Author(s): Pablo R. Brumovsky*, Mailín Casadei, Candelaria Leiguarda, María Florencia Coronel, Julia Rubione, Alejandro Montaner and Marcelo J. Villar

Pp: 226-268 (43)

DOI: 10.2174/9789815040678122100007

* (Excluding Mailing and Handling)


Despite our growing understanding of chronic pain mechanisms, an
alarming proportion of patients worldwide remains refractory to treatment.
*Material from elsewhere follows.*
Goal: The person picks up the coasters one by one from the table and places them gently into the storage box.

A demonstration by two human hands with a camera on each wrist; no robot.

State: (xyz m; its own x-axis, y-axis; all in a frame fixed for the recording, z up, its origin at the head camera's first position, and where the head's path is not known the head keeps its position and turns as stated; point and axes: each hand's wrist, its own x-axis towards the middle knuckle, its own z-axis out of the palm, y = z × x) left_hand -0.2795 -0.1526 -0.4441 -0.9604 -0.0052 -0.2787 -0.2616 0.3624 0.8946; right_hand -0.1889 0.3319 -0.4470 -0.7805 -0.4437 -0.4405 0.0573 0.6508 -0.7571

Chronic
pain is complex, involving the interaction of both neuronal and non-neuronal systems.
Several studies focused on immune, glial and mesenchymal stem cells (MSCs) have
recently revealed key roles of these non-neuronal players in the initiation and
perpetuation of chronic pain. The complexity of chronic pain is reflected by the
difficulty of its therapeutic control, in particular when using mono-target drugs. A good
proportion of these drugs target neuronal pathways, and serious concerns arise when it
comes to the use of opioids and abuse liability. In contrast, novel pain drugs targeting
non-neuronal components of chronic pain are scarce. Exceptions include classical nonsteroidal
anti-inflammatory drugs, or those modulating trophic factors, although their
use remains restricted to the presence of appropriate targets. Synthetic
oligodeoxynucleotides have been used as immune system modulators for the last 15
years. One of them, IMT504, a non-CpG oligodeoxynucleotide, exhibits remarkable,
long-lasting anti-allodynic and anti-inflammatory properties upon single-dose systemic
administration in rodent models of inflammatory or neuropathic pain. Mounting
evidence suggests that the beneficial effects of IMT504 relate to actions on the immune
system, glial cells and MSCs. In this state-of-the-art chapter, we address the current
knowledge of the role of IMT504 over non-neuronal cells, its impact on chronic pain,
and its translational potential. We also propose that further analysis on its mechanisms
of action will be key to the identification of novel and effective multi-target pain drugs
without abuse liability.

Keywords: Astrocytes, B Lymphocytes, Chronic Pain, Dorsal Root Ganglia, Drugs, Glial Cells, Inflammation, Inflammatory Cells, Macrophages, Mesenchymal Stem Cells, Microglia, Neuroimmune Interaction, Nociception, Oligodeoxynucleotides, Pain, Spinal Cord, T Lymphocytes.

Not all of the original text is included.